● **Required work**
Give back each line of the material that contains the word "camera".

<<<<

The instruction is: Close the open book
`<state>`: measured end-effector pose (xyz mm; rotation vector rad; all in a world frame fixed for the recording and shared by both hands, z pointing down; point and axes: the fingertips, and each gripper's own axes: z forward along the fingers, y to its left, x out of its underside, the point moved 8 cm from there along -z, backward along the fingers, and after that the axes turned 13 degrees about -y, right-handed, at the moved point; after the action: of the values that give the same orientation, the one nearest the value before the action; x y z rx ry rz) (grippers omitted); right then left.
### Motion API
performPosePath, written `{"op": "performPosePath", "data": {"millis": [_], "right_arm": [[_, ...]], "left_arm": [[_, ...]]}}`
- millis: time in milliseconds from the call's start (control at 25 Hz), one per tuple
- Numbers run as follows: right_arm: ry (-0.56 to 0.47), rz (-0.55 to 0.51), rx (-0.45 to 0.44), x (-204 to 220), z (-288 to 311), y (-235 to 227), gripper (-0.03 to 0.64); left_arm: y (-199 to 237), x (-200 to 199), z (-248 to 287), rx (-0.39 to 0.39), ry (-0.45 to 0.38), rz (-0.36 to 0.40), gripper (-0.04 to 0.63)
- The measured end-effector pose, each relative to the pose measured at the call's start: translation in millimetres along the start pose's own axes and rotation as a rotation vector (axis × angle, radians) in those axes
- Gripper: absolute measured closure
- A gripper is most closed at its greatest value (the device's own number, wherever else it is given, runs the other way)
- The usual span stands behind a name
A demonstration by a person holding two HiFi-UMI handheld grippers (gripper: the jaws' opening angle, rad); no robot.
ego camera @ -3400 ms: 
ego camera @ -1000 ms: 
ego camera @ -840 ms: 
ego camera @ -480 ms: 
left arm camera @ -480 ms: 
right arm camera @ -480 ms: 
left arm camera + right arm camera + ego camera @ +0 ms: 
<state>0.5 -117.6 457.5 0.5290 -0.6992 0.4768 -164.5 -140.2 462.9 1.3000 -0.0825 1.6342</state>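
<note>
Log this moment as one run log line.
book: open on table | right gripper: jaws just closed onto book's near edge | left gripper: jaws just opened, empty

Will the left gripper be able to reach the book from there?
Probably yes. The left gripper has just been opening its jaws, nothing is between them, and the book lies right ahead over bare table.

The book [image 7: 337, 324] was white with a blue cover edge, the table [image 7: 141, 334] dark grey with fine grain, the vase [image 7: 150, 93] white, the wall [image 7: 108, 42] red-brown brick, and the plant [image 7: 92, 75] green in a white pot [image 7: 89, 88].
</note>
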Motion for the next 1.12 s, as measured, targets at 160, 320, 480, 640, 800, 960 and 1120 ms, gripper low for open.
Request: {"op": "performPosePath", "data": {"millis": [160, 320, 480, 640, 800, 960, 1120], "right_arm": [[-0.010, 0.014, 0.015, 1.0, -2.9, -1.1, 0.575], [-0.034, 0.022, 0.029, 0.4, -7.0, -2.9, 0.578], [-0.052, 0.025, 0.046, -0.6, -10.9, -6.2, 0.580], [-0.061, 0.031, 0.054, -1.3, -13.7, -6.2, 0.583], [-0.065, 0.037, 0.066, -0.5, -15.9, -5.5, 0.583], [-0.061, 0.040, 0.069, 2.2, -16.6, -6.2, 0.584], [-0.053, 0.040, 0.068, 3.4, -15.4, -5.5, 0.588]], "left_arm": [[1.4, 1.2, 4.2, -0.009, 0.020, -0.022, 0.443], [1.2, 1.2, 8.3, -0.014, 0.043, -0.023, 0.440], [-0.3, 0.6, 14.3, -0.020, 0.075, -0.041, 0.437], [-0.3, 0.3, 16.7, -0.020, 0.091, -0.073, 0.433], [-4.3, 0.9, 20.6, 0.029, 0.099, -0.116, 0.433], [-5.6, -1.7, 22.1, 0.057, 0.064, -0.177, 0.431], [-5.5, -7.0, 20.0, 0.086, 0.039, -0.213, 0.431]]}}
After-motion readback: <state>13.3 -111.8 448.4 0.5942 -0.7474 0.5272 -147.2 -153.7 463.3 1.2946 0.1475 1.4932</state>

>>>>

● **Exercise answer**
ego camera @ -3400 ms: 
ego camera @ -1000 ms: 
ego camera @ -840 ms: 
ego camera @ -480 ms: 
left arm camera @ -480 ms: 
right arm camera @ -480 ms: 
left arm camera + right arm camera + ego camera @ +0 ms: 

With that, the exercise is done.